TASK TO CARRY OUT: Show the lines below where "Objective" occurs.

LISTED ENTRIES:
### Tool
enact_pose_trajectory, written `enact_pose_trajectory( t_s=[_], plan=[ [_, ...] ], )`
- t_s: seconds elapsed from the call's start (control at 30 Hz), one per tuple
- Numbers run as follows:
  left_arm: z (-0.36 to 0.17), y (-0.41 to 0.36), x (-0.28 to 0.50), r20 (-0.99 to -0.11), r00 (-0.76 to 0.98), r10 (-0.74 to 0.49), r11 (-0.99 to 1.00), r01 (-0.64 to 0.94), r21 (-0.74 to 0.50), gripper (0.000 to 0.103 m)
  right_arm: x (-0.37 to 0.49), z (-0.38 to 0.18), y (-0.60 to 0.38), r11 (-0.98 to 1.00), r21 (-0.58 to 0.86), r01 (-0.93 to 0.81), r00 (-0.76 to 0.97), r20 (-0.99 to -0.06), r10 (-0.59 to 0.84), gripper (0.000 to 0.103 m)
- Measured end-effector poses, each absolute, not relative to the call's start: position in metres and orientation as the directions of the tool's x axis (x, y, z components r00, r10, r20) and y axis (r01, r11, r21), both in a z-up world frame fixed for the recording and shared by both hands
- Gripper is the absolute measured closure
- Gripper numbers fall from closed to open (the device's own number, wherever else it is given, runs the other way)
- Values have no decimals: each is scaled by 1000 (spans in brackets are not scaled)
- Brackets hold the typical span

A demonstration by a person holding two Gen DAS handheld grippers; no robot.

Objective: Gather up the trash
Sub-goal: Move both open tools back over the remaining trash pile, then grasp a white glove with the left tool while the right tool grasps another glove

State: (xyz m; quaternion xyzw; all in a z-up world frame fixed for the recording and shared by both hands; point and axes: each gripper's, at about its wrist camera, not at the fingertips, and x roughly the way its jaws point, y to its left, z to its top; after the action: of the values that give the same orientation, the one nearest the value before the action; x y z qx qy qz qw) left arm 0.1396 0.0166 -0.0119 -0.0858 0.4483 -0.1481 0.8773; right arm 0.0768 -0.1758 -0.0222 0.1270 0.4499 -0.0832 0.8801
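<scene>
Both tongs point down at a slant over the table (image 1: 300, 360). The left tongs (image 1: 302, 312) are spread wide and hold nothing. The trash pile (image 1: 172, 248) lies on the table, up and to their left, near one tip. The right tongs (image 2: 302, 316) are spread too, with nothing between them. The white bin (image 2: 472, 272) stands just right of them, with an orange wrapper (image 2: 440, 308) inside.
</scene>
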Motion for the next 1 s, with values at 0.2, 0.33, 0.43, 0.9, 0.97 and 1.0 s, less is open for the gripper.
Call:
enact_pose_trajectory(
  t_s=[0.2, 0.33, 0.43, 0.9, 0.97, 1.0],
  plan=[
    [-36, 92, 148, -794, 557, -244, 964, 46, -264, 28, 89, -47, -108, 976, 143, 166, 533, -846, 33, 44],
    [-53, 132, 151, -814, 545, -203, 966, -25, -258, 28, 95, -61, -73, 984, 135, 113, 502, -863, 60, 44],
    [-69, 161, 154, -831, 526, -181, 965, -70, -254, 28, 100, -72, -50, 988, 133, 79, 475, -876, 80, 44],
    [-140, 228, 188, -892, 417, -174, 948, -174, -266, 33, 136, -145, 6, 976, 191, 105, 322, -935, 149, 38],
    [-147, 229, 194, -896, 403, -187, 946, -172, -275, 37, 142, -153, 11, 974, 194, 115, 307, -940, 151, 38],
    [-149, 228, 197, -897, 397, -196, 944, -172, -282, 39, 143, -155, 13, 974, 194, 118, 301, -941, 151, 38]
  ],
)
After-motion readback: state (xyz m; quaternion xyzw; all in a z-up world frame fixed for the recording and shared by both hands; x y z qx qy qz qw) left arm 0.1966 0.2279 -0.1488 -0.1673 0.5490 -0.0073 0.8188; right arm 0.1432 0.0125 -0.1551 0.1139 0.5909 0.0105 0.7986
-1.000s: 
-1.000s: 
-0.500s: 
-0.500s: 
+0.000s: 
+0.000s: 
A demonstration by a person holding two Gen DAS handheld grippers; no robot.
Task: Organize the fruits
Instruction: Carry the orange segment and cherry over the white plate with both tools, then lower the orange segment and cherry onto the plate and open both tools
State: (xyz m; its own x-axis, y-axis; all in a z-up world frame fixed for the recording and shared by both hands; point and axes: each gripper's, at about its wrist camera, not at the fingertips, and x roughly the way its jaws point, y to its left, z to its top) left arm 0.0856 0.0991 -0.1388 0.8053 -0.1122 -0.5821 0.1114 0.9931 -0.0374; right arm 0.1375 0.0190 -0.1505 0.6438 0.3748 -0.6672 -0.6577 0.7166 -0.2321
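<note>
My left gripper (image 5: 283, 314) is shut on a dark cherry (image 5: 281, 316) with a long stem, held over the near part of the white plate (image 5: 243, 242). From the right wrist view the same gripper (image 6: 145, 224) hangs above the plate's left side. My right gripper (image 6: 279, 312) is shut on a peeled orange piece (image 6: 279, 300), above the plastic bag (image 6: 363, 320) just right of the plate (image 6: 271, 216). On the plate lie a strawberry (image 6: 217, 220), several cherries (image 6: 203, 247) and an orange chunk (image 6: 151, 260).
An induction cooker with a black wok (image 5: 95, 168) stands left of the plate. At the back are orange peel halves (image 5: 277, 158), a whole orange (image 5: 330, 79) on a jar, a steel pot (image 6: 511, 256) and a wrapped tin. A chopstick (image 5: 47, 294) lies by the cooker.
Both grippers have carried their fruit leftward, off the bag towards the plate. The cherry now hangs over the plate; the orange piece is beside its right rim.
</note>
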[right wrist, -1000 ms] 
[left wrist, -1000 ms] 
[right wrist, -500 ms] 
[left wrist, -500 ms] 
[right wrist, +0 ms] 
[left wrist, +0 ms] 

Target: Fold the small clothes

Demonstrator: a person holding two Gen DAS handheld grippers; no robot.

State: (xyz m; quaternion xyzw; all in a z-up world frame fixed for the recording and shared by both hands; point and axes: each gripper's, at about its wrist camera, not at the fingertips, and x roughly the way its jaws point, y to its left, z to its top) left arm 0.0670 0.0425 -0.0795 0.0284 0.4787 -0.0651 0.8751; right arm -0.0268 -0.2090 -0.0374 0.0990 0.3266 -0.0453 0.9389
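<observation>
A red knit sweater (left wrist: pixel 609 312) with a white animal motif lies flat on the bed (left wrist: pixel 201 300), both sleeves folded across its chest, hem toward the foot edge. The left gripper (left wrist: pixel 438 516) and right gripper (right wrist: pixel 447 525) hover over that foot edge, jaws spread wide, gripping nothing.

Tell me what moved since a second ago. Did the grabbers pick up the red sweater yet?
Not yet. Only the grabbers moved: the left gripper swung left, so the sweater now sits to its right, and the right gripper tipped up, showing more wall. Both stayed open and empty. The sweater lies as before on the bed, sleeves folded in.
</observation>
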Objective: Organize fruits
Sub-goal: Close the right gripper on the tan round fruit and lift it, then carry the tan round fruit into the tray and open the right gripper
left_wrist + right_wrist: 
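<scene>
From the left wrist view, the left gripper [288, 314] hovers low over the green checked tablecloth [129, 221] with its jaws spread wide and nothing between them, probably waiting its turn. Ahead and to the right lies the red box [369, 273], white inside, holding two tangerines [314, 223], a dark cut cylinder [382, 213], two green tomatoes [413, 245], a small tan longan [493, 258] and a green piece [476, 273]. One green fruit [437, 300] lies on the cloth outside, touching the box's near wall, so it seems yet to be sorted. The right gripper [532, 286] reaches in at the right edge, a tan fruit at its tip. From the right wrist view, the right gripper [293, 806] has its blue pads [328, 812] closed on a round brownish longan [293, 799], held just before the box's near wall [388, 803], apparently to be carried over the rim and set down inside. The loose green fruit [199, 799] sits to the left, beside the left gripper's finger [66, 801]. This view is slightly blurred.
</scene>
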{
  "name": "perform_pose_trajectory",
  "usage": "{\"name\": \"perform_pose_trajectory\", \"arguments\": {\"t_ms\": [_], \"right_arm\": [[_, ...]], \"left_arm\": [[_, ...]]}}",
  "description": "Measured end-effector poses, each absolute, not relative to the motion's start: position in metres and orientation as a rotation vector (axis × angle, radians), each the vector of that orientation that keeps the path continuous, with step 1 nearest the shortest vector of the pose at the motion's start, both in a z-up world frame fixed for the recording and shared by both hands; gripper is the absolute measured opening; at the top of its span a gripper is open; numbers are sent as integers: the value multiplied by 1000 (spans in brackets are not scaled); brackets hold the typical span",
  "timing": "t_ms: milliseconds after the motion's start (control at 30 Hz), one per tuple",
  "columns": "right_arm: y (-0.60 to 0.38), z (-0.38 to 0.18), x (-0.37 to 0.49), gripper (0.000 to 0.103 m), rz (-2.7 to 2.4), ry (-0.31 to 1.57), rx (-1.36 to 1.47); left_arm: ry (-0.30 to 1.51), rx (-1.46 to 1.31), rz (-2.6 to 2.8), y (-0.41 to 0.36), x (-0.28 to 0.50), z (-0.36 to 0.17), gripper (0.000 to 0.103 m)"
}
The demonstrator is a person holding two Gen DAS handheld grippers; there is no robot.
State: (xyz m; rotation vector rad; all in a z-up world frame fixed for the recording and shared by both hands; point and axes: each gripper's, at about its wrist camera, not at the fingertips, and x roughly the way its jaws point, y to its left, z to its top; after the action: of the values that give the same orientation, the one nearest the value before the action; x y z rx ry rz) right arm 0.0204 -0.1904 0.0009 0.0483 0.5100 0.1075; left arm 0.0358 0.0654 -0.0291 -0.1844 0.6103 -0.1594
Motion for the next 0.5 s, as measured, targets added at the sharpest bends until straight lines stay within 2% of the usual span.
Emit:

THE COMPLETED TASK:
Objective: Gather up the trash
Objective: Organize fruits

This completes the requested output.